State court upholds reducing $14 million verdict for Falls woman who lost leg as teen

Posted: Friday, July 5, 2013



A state appellate court has upheld a damage cap that effectively reduces to $500,000 a $14 million jury award to a Falls woman who lost a leg as a teen after she was hit by a Pennsbury school bus.
In its ruling Wednesday, the three-member Commonwealth Court noted that the courts upheld the state cap previously, Judge Renee Cohn Jubelirer wrote in the opinion. She cited case law that placed responsibility for changing the law with the state Legislature, not the courts.

“As tragic as the circumstances are in this case, we are constrained by the precedential case law that has previously upheld the constitutionality of the statuary cap,” she wrote in the opinion.
Ashley Zauflik at her 2011 civil trial
Ashley Zauflik, now 23, was the most seriously injured of 20 students hit by an out-of-control bus outside Pennsbury High School’s East campus in January, 2007. She lost her left leg above the knee and sustained other injuries.
She sued the Pennsbury School District and a Bucks County jury awarded her the $14 million in 2011. With interest, the total award is nearly $16 million.

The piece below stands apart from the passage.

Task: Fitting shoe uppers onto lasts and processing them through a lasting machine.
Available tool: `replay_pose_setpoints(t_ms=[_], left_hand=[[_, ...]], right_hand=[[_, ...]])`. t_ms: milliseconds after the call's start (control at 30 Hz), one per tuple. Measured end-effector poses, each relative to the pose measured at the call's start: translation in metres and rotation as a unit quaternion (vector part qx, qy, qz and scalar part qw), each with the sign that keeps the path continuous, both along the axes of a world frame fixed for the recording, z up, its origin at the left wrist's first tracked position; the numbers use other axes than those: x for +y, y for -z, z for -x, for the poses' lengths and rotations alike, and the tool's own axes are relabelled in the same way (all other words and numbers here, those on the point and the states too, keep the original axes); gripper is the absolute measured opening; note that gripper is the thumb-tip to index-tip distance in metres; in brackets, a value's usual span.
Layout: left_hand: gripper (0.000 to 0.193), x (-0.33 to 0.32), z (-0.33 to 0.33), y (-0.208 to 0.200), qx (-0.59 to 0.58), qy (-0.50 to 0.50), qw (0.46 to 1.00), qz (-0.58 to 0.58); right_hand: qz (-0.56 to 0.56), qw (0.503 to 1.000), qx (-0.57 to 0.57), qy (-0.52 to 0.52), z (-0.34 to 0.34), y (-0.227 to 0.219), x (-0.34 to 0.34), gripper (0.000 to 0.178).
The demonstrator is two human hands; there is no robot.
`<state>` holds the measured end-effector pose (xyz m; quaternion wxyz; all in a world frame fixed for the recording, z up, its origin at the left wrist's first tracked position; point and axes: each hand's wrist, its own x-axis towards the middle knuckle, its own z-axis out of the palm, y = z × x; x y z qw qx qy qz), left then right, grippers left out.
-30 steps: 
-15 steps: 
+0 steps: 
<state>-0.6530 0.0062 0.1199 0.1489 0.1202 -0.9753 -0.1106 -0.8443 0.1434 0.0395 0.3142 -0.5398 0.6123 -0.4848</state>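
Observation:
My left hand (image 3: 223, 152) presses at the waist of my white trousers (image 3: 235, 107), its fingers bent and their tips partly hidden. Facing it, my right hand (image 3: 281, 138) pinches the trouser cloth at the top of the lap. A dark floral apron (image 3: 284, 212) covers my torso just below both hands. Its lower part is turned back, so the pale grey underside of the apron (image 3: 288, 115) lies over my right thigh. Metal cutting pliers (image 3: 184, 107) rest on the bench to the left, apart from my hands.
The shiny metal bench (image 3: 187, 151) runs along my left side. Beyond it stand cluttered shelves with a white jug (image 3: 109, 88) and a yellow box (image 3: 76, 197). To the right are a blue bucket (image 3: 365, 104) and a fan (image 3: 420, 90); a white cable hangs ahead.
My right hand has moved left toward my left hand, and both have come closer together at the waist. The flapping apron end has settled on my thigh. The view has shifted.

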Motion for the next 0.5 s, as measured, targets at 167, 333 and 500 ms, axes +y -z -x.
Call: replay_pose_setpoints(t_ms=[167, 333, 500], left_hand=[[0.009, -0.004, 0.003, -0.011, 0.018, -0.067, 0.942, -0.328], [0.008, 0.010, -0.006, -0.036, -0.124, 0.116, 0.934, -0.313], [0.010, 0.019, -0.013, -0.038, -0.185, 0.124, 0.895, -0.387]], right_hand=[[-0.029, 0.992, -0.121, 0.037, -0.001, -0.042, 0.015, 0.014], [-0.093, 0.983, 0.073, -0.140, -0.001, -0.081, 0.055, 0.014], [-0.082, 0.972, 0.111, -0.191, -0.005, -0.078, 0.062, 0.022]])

Five months later, though, Bucks County Judge Robert J. Mellon, who presided over the civil case, reduced the award to $500,000 citing the state’s liability cap for school districts and municipalities.

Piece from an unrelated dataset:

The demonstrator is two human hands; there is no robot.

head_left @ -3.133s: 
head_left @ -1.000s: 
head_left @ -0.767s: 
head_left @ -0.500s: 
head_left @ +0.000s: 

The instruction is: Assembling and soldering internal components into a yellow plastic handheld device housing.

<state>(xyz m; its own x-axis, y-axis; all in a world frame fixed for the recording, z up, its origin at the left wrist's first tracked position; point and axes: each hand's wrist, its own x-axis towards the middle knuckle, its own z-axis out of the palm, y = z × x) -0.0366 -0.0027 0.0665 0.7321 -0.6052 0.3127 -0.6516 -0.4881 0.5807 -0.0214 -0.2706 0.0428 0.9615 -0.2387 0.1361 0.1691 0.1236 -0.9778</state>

Pennsylvania law limits the amount of civil damage awards against local governments and school districts to $500,000 per incident.
Judge Rochelle S. Friedman wrote in a dissenting opinion that she believed the cap is unconstitutional. She noted that had Pennsbury used a private transportation company, Zauflik would have been entitled to receive the full jury award.

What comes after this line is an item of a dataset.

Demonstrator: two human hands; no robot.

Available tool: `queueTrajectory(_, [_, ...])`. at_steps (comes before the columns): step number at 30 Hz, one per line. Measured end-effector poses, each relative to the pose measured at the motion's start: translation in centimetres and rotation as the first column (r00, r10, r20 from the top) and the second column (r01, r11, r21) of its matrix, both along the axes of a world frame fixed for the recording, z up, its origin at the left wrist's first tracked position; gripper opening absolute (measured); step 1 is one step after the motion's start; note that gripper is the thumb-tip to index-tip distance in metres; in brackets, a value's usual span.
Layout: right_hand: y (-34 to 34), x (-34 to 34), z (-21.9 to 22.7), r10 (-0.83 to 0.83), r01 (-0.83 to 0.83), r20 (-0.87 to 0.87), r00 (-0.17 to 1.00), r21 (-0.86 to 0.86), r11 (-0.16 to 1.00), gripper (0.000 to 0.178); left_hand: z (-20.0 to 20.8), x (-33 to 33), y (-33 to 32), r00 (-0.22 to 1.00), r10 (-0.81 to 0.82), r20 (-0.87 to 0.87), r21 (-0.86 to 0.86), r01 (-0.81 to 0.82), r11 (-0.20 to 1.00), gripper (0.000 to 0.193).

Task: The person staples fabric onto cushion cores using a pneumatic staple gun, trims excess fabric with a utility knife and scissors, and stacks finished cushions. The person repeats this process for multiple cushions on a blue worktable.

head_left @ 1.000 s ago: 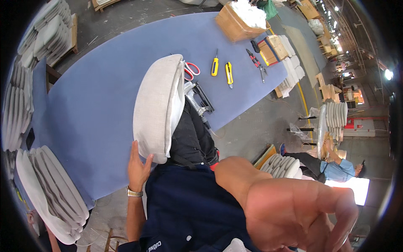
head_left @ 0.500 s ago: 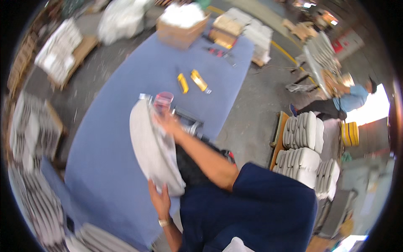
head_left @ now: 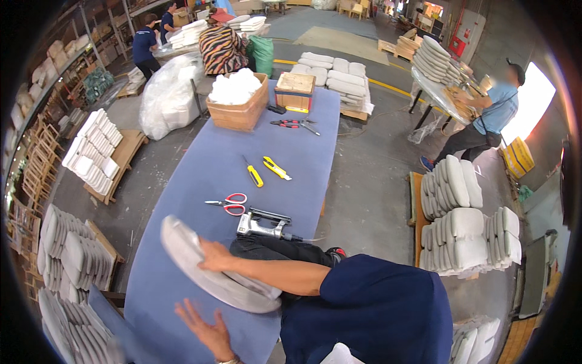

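A light grey seat cushion [head_left: 189, 259] lies slantwise across the near part of the blue table, its far end blurred by motion. My right hand [head_left: 216, 255] grips the cushion's edge near the middle, fingers curled over it. Beside the cushion's near side, my left hand [head_left: 206, 332] hovers apart from it, fingers spread and nothing in them; a watch band shows at that wrist. Just beyond the cushion are red-handled scissors [head_left: 234, 204] and a silver staple gun [head_left: 263, 224] with a hose.
Farther along the blue table [head_left: 200, 176] lie a yellow screwdriver [head_left: 254, 176], a yellow utility knife [head_left: 277, 168] and red-handled pliers [head_left: 288, 124]. A cardboard box [head_left: 239, 112] with white stuffing stands at its far end. Cushion stacks [head_left: 448, 236] flank the table; a person [head_left: 494, 109] works at right.
My left hand has come off the cushion's near end and spread open. My right hand has shifted from the far end toward the cushion's middle. The cushion lies more slanted, and the view has shifted.
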State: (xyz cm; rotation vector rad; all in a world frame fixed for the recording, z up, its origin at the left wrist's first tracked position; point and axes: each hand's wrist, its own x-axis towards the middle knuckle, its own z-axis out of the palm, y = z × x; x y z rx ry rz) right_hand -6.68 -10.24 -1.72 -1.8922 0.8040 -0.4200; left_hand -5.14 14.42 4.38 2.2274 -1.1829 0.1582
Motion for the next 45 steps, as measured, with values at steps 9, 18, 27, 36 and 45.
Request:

“Surely the Legislature can devise legislation that more fairly and adequately addresses this gross disparity,” Friedman wrote. “A school district that opts to furnish a service often provided by a private entity should be required to insure itself in the same manner as a private entity and be equally liable.”
Zauflik’s lead attorney Thomas Kline said he would appeal to the state Supreme Court, which upheld the state law limiting civil liability for state and local governments in 1981 and 1986.
Kline believes that Pennsbury could tap a $10 million excess liability policy the school district had in place at the time of the accident to cover a substantial portion of the original verdict.
Kline added he was encouraged by the tone of the appellate court judges’ opinion and their acknowledgement of “the manifest injustice of reducing by 97 percent.”
“We look forward to the day when our Supreme Court places Pennsylvania in line with other states, including New Jersey and New York, which do not have this draconian law, and which hold their state government entities responsible for their actions without adverse fiscal impact,” he added.